Excerpts from a dataset:
= = = = =

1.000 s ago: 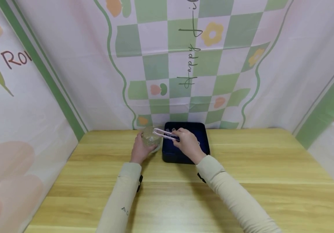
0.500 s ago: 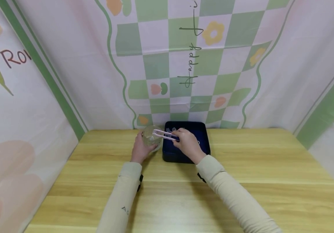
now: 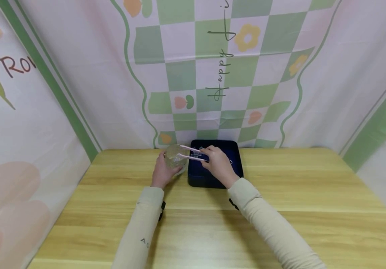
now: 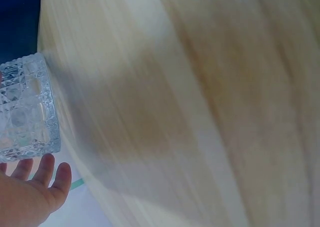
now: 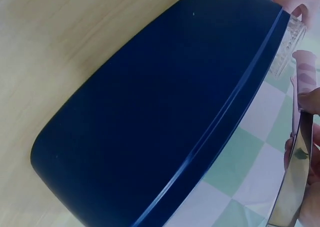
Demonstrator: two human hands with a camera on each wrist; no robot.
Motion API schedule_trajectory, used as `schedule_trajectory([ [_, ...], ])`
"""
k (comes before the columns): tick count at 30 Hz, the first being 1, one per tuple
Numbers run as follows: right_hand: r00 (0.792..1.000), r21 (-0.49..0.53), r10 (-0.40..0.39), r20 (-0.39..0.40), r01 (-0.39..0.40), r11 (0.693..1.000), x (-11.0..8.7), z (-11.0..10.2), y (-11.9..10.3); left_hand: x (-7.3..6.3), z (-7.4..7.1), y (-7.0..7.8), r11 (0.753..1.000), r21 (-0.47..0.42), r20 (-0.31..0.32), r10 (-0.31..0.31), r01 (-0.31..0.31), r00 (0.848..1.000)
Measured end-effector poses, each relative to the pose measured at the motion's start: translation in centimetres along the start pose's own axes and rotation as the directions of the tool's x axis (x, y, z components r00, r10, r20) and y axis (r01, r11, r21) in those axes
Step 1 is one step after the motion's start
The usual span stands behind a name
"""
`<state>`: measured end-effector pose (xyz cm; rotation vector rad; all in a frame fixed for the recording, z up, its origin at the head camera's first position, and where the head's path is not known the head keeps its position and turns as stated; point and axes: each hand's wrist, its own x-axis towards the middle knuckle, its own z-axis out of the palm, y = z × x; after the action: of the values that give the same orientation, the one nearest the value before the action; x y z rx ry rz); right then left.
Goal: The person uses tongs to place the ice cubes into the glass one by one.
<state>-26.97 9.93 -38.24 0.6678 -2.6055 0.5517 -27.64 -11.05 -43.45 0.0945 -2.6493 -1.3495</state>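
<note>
one left hand (image 3: pixel 163 173) gripped a glass (image 3: pixel 175 160), right hand (image 3: pixel 219 166) pinched pink tongs (image 3: pixel 194 158)
glass was right by a navy box (image 3: pixel 206 181), back of the tabletop (image 3: pixel 193 231); tong tips were apart over the glass

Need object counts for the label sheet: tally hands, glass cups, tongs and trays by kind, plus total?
Hands: 2 (left hand, right hand)
Patterned glass cup: 1
Pair of tongs: 1
Dark blue tray: 1
Total: 5
</note>
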Motion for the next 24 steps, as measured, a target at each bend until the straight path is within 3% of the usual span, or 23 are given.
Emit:
schedule_trajectory([
  [6,0.998,-0.003,0.056,-0.021,-0.056,0.998,0.0,-0.4,0.4,-0.1,0.0,0.0,1.000,-0.003,-0.002,-0.005,0.005,1.000],
  [11,0.988,-0.021,0.150,-0.038,-0.151,0.988,0.0,-0.7,1.1,-0.1,0.1,0.0,1.000,-0.001,-0.011,0.005,-0.005,1.000],
  [24,0.959,-0.081,0.285,-0.005,-0.284,0.955,-0.3,-0.7,3.7,0.1,0.2,-0.3,1.000,-0.006,-0.011,0.000,0.000,1.000],
])
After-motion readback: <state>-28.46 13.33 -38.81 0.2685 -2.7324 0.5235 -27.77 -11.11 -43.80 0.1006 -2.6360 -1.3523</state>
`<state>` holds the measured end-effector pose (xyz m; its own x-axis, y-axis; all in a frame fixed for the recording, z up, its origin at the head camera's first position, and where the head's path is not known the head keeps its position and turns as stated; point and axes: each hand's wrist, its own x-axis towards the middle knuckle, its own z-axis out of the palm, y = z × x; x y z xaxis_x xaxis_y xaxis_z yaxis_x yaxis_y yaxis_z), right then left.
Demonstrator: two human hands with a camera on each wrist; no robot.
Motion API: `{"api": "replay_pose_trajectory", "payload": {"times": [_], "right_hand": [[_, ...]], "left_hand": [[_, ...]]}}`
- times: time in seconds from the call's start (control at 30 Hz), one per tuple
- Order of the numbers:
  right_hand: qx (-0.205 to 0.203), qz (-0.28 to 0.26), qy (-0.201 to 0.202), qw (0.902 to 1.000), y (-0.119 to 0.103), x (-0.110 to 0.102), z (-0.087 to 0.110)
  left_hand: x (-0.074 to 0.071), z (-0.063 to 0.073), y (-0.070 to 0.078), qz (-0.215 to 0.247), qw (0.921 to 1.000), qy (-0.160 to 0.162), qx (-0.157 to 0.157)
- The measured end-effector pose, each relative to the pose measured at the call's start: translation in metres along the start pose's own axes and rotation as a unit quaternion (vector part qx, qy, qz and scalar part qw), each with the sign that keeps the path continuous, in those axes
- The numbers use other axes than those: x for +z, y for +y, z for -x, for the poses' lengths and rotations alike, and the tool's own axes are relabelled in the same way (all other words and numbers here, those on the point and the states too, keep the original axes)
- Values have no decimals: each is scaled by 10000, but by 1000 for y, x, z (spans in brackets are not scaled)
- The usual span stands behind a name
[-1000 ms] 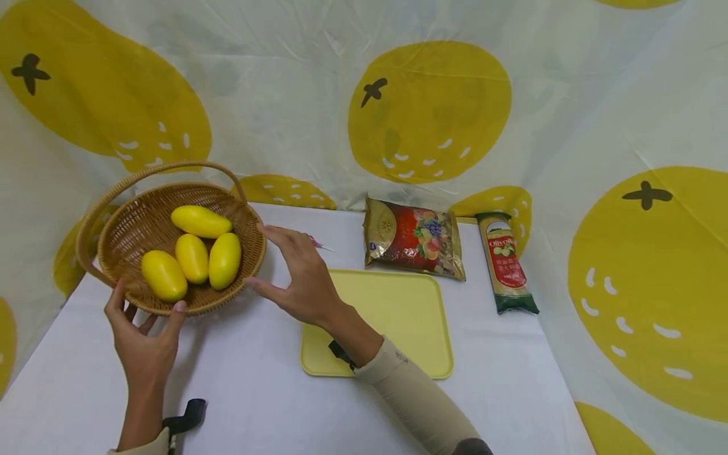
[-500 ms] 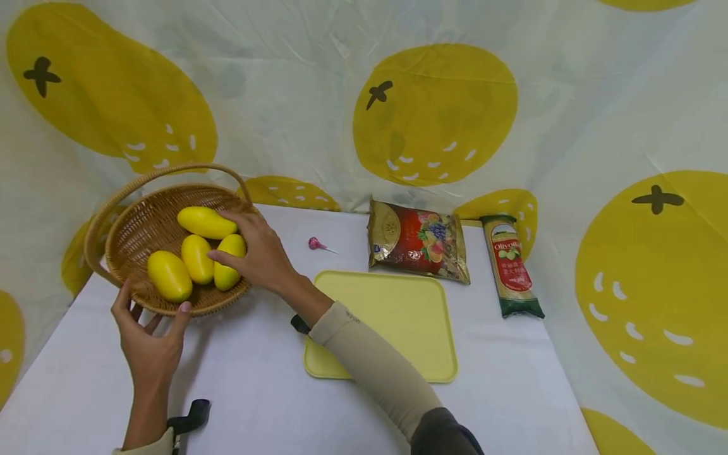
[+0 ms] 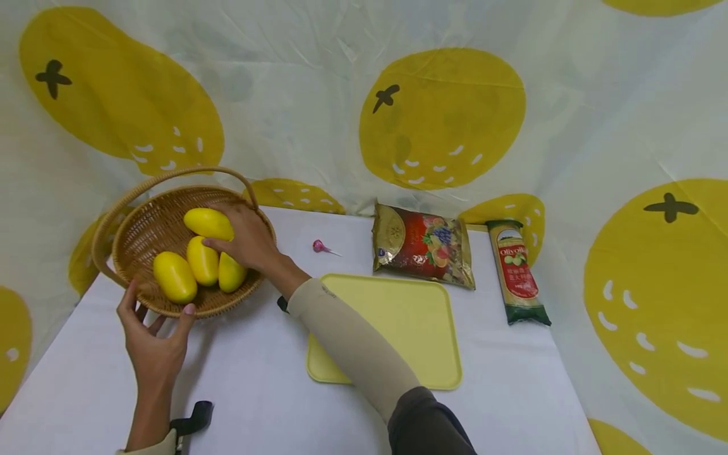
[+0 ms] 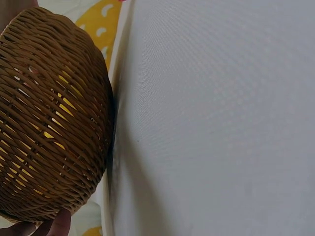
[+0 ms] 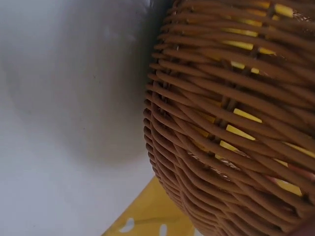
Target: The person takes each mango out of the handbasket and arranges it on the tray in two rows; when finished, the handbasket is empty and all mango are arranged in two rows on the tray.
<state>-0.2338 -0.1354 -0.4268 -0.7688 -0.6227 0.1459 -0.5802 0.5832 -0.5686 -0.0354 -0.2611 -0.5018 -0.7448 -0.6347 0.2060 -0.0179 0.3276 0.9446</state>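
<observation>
A brown wicker basket (image 3: 136, 237) stands at the left in the head view, tilted toward me, holding several yellow mangoes (image 3: 174, 278). With thumb and fingers, my left hand (image 3: 155, 341) grips its near rim; some of these fingertips also show at the bottom of the left wrist view. My right hand (image 3: 250, 237) reaches into the basket from the right, over the upper mango (image 3: 206, 223) and the right-hand mango (image 3: 230, 275). Its thumb lies by the top of the middle mango (image 3: 202, 262). Its other fingertips are hidden, so a grip cannot be made out.
A yellow tray (image 3: 409, 328) lies mid-table, partly under my right forearm. Behind it are a pink lollipop (image 3: 320, 246) and a red-gold fruit-printed bag (image 3: 422, 245). An Olivoilà packet (image 3: 516, 272) lies farther right. A fruit-printed cloth (image 3: 318, 95) hangs behind the table.
My right hand has moved left from beside the basket's right rim to inside it, over the mangoes. My left hand keeps its hold. The whole scene has shifted slightly rightward in view.
</observation>
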Motion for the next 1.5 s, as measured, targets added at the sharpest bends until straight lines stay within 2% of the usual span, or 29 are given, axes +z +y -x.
{"api": "replay_pose_trajectory", "payload": {"times": [0.33, 0.5, 0.63, 0.87, 1.07, 1.23, 1.5], "right_hand": [[161, -107, -223, 9996, 2, 13, -23], [368, -79, -273, 9989, 6, 16, -29], [375, 211, -260, 9987, 7, 18, -33], [-83, 819, -226, 9964, 10, 19, -37], [166, 1074, -411, 9932, 10, 22, -41], [229, 1079, -419, 9930, 10, 23, -41], [123, 686, -328, 9970, 1, 15, -36]], "left_hand": [[-1, 2, -1, -30, 10000, 38, 59], [0, 4, 0, 23, 9999, 10, 123], [1, 6, 0, 93, 9998, -23, 147], [3, 7, 0, 47, 9999, 22, 160], [4, 7, 1, 80, 9998, 61, 177], [3, 6, 0, 143, 9997, 41, 209], [-1, 1, 1, 89, 9997, 112, 196]]}}
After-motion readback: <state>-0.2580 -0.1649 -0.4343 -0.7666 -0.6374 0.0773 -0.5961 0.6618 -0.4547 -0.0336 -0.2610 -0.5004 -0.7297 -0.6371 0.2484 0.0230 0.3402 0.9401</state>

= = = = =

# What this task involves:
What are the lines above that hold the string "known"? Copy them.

# Task answer:
`<state>`: measured end-effector pose (xyz cm; rotation vector rad; all in a frame fixed for the recording, z up, its origin at the head camera's first position, and where the head's path is not known the head keeps its position and turns as stated; point and axes: each hand's wrist, its own x-axis towards the middle knuckle, its own z-axis out of the palm, y = z × x; after the action: of the values that give the same orientation, the one nearest the value before the action; x y z rx ry rz); right then left.
`<state>` holds the measured end-effector pose (xyz m; its own x-axis, y-axis; all in a frame fixed for the recording, z up, its origin at the head camera's first position, and where the head's path is not known the head keeps its position and turns as stated; point and axes: each hand's wrist, its own x-axis towards the middle knuckle, its own z-axis out of the palm, y = z × x; x y z xaxis_x xaxis_y xaxis_z yaxis_x yaxis_y yaxis_z), right then left.

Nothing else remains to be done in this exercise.